Hydrogen evolution under the influence of a magnetic field

Abstract The effect of a uniform magnetic field on the hydrogen evolution reaction (HER) during water electrolysis in 0.1 M Na 2 SO 4 solution was investigated. Irrespective of the magnetic field orientation with respect to the electrode surface, the desorption of hydrogen is enhanced by the presence of the magnetic field. This effect is displayed by a reduction of the mean bubble size as well as a narrower bubble size distribution in a magnetic field. Moreover, it is shown that in the presence of an external magnetic field the fractional bubble coverage is strongly retarded.
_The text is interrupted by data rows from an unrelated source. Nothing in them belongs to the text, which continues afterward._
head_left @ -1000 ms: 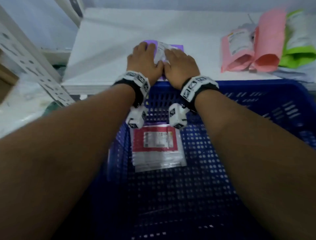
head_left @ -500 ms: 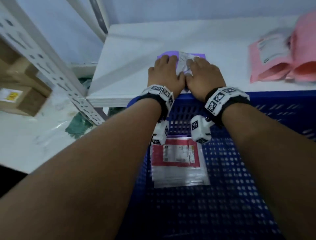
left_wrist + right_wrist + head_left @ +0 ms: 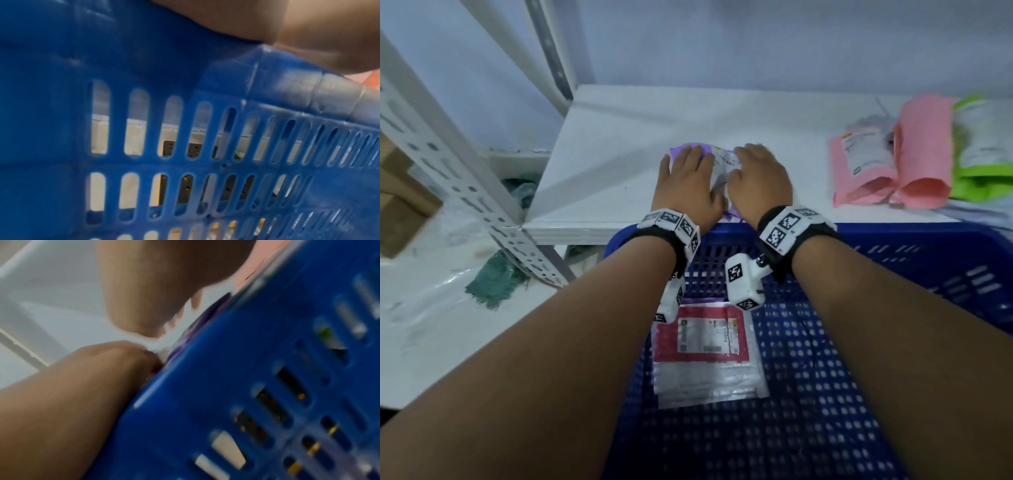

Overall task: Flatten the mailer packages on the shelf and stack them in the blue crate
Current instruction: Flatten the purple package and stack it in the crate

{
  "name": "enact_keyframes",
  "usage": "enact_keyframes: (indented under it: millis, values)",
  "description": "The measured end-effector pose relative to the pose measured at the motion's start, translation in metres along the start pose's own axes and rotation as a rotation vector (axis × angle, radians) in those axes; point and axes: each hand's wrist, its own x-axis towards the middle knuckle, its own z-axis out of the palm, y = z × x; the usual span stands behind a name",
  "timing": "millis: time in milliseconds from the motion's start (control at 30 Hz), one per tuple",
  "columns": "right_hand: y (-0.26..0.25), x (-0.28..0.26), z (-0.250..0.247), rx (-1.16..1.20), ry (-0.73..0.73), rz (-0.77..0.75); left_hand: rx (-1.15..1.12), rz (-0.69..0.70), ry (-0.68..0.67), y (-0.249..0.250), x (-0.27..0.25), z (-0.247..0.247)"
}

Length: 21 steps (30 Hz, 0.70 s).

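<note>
Pressing down side by side at the frame's upper centre, the left hand and right hand are lying flat, fingers released, on a crumpled purple plastic mailer package on the white shelf board. Below, the blue perforated plastic crate is holding a flat red-and-clear mailer.

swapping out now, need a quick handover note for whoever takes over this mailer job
Left hand and right hand: both flat, pressing the purple mailer on the white shelf at its front edge, just beyond the blue crate.
Done: a red-and-clear mailer lies flat in the crate, with a purple edge showing beneath it.
Left: finish flattening the purple mailer and stack it in the crate; then the two pink mailers and the green mailer at the shelf's right end.
</note>
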Motion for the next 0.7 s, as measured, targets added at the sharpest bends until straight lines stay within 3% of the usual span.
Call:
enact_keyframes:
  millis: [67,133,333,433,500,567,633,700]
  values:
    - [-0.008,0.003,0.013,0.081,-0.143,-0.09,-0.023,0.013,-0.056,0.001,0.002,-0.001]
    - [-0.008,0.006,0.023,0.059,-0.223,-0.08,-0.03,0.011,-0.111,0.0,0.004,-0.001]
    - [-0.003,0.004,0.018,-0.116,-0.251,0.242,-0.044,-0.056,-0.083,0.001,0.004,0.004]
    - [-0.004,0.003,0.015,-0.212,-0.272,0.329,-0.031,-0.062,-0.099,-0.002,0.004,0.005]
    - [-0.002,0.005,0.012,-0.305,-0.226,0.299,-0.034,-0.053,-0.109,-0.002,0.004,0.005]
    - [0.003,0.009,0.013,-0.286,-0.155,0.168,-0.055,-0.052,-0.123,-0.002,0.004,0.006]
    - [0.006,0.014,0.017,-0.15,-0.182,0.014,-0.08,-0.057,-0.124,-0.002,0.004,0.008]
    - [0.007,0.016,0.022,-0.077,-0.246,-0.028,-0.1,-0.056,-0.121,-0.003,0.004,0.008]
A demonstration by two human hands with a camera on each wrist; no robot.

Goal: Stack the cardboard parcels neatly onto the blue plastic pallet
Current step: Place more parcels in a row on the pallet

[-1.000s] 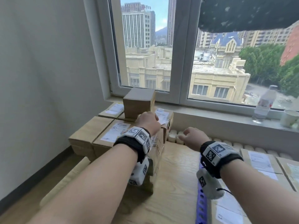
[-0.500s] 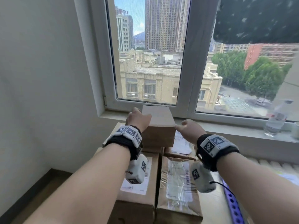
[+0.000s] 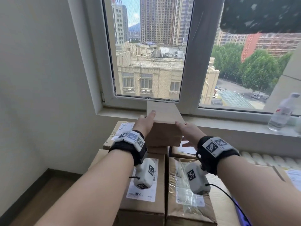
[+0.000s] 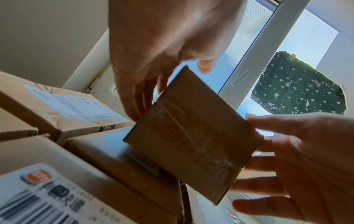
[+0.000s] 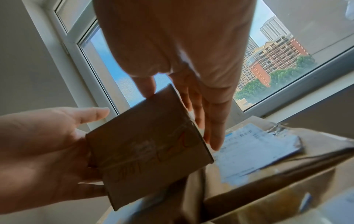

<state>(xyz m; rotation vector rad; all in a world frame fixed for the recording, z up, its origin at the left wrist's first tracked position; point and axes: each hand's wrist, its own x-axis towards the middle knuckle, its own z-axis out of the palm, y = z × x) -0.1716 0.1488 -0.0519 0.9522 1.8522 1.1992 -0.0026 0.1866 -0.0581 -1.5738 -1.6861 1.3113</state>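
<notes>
A small plain cardboard parcel [image 3: 162, 115] [image 4: 191, 136] [image 5: 149, 144] tops a stack of larger labelled parcels [image 3: 146, 185] below the window. My left hand [image 3: 145, 123] [image 4: 153, 45] lies flat against its left side, thumb over the top edge. Against the right side presses my right hand [image 3: 189, 131] [image 5: 182, 45], fingers straight and spread. Whether the parcel rests on the box beneath or hangs just above it, I cannot tell. A sliver of the blue pallet [image 3: 244, 217] shows at the bottom right.
The wall stands close on the left. Behind the stack run the window sill [image 3: 228, 126] and a plastic water bottle [image 3: 280, 113]. A white radiator [image 3: 260, 159] and more parcels [image 3: 290, 173] lie to the right.
Both hands went from loose fists near the stack up to the small top parcel and flattened against its sides. The head view swung left and closer to the stack.
</notes>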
As a consequence the current density is increased since more active sites are available for the reduction processes. These effects are discussed with respect to the Lorentz force driven convection induced by a magnetic field. In order to resolve further the influence of a magnetic field applied in the perpendicular-to-electrode configuration, where the bulk Lorentz force is negligible, a numerical study has been performed. This revealed the mechanism of the improved desorption of a hydrogen bubble from the electrode surface. The numerical study has been validated by a model experiment. Most importantly, it is clearly demonstrated that a magnetic field superposed during water decomposition is a very effective method to intensify hydrogen evolution processes, and it should be possible to significantly improve the energetic efficiency of the hydrogen production via water electrolysis in a magnetic field.